Girded with towel and wash basin, we will cleanse the feet of all to direct our feet on the way of peace. Not a peace that is empty and negative like nothing, one that just obeys the law, but much more. We will be more than conquerors of our environmental problems, bullies will no longer scapegoat victims. We will overcome war and fight them no more; we will heal dreadful diseases of the body and mind that decimate humankind; we will lift up women so that they are not violated and hurt any more; lift up children so they know they are loved and cherished and our lives will be centered around keeping them safe. We will lift them up into God’s promises as well.
What else fulfills the vision that Eye has not seen, nor ear heard the wonderful things God has prepared? We need to put our imaginations into high gear!

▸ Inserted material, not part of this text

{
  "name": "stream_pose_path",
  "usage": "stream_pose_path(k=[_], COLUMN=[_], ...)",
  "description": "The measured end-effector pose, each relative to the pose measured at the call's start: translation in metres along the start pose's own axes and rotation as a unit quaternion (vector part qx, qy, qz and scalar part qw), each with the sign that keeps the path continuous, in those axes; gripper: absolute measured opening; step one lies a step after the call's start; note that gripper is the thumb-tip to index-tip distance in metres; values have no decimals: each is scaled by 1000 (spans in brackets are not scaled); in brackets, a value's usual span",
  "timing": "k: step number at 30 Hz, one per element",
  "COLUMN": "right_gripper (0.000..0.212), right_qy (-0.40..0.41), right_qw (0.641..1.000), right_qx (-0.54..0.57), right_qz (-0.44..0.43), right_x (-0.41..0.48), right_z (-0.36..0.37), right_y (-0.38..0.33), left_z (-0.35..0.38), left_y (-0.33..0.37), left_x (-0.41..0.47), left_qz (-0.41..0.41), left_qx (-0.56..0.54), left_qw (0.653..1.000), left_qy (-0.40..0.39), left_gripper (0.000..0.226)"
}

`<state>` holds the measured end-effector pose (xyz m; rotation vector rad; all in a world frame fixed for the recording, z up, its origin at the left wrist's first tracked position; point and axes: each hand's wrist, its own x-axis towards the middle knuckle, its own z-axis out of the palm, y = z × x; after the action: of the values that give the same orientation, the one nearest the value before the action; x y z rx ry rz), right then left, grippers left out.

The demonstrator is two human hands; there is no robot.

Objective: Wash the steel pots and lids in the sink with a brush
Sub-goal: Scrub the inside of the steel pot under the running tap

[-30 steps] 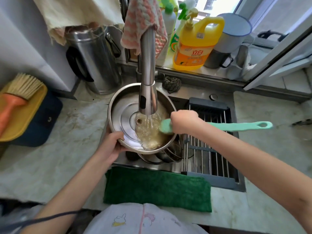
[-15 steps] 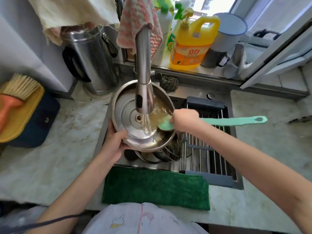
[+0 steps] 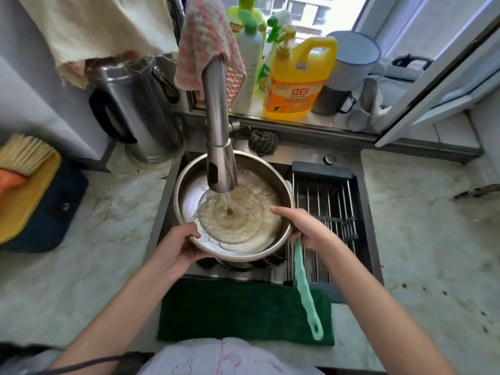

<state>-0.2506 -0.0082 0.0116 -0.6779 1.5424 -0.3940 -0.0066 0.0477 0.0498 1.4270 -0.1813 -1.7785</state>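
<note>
Steel is what the pot [image 3: 234, 205] is made of, and it sits level under the tap [image 3: 220, 147] above the sink [image 3: 173, 201], where a moment ago it was tipped up on edge with the brush head scrubbing inside. Now the brush [image 3: 304, 282] is out of the bowl: its pale green handle hangs down past the rim at 4 o'clock, pointing toward the person. My guess is the scrubbing of this pot is over and rinsing has begun.

Water pours onto the centre and spreads in a cloudy, yellowish swirl; the bare wall at 9 o'clock shines clean. Other steel pieces lie dimly beneath, too hidden to name.

Left hand [image 3: 180, 249] is closed on the rim at 7 o'clock, thumb inside. Right hand [image 3: 303, 226] clasps the rim at 4 o'clock, with the brush handle trapped under its fingers.

Outward, a wire rack [image 3: 324, 209] fills the sink at 3 o'clock and a green cloth [image 3: 230, 309] lies on the desk [image 3: 89, 247] at 6 o'clock. A yellow soap bottle [image 3: 296, 82] stands on the sill at 12 o'clock.
</note>
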Motion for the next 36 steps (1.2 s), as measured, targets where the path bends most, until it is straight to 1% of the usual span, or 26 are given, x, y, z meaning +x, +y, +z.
stream_pose_path(k=[1, 2, 4, 5, 6, 7, 8, 10, 11, 12, 14, 15, 16, 17, 18, 19, 21, 24, 25, 26, 28, 29, 31, 34, 35, 36], right_gripper=[15, 10, 20, 21, 21, 20, 18, 17, 18, 18, 19, 19, 18, 18, 16, 16, 17, 16, 14, 12, 12, 14, 14, 12, 11, 10], right_qy=[-15, -15, 10, 24, 38, 54, 70, 101, 114, 124, 140, 150, 158, 167, 172, 175, 174, 179, 183, 187, 191, 187, 168, 144, 141, 139], right_qw=[999, 998, 996, 994, 993, 991, 989, 987, 987, 987, 987, 986, 985, 984, 983, 982, 983, 980, 979, 978, 977, 978, 980, 985, 985, 985], right_qx=[38, 60, 90, 104, 114, 121, 126, 126, 116, 101, 76, 68, 62, 59, 55, 47, 32, 41, 40, 33, 3, -13, -38, -54, -54, -52], right_qz=[12, 16, 11, 7, 8, 9, 11, 6, 2, 1, -5, -10, -17, -25, -34, -43, -58, -75, -78, -83, -91, -94, -95, -84, -86, -90], right_x=[2, 2, 0, -1, -3, -4, -5, -5, -5, -5, -4, -4, -3, -3, -3, -4, -6, -5, -4, -3, -4, -4, -5, -7, -8, -8], right_z=[0, 1, 2, 3, 4, 3, 3, -1, -3, -5, -7, -9, -10, -11, -13, -15, -19, -23, -24, -25, -26, -26, -25, -26, -27, -28], right_y=[3, 5, 7, 8, 9, 10, 11, 10, 10, 9, 9, 9, 9, 8, 8, 8, 9, 11, 11, 10, 8, 6, 2, -3, -4, -4], left_z=[1, 3, 2, 1, -1, -2, 0, 10, 16, 22, 34, 40, 46, 50, 53, 54, 54, 53, 53, 54, 49, 47, 44, 57, 60, 55], left_y=[0, 1, 5, 7, 9, 11, 11, 10, 11, 8, 1, -1, -1, 0, 3, 6, 6, -6, -11, -13, -10, -4, 7, 19, 21, 18], left_x=[-1, 0, 4, 9, 15, 21, 23, 33, 40, 49, 70, 82, 91, 104, 113, 122, 134, 123, 117, 110, 112, 119, 137, 143, 146, 157], left_qz=[-7, -11, -3, 22, 68, 133, 203, 299, 315, 318, 316, 320, 326, 330, 318, 296, 250, 189, 174, 151, 137, 156, 235, 372, 378, 392], left_qx=[8, 29, 126, 212, 315, 421, 518, 681, 746, 783, 813, 824, 836, 848, 857, 866, 882, 921, 921, 917, 905, 900, 901, 843, 841, 842], left_qw=[1000, 999, 992, 977, 946, 893, 823, 652, 574, 530, 480, 432, 383, 345, 333, 337, 361, 328, 334, 342, 326, 306, 246, 266, 252, 252], left_qy=[-5, -8, -11, 7, 47, 85, 113, 145, 125, 74, -97, -177, -218, -233, -231, -220, -174, -95, -102, -137, -237, -267, -268, -284, -293, -272], left_gripper=[35, 33, 33, 50, 75, 93, 98, 87, 81, 81, 79, 71, 65, 62, 62, 63, 69, 71, 72, 74, 74, 73, 69, 71, 74, 72])
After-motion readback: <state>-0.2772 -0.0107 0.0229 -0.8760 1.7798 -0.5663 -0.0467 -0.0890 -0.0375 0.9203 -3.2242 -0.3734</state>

Do you notice how Jesus is not just sacrificing a lamb and thinking that such a scapegoat can change our lives? He not only cleanses our feet to direct them on the pathway of justice and peace, he cleansed the temple, confronting evil head on. His love seeks justice, overcomes sin, and the forces of violence and death themselves. Christ shows us the love that overcomes the fear of death and death itself, showing us and giving us victory.
Jesus was well aware that he was now going to die. He knew it was the last supper. In the Garden of Gethsemane he had to get through all that grief of giving up his life for us. But then when the time came, and the spear pierced his side, we all received the new birth from the water and the blood gushing out of his side. Yes, he died and indeed, John witnessed the water and blood flowing from his riven side. Amen.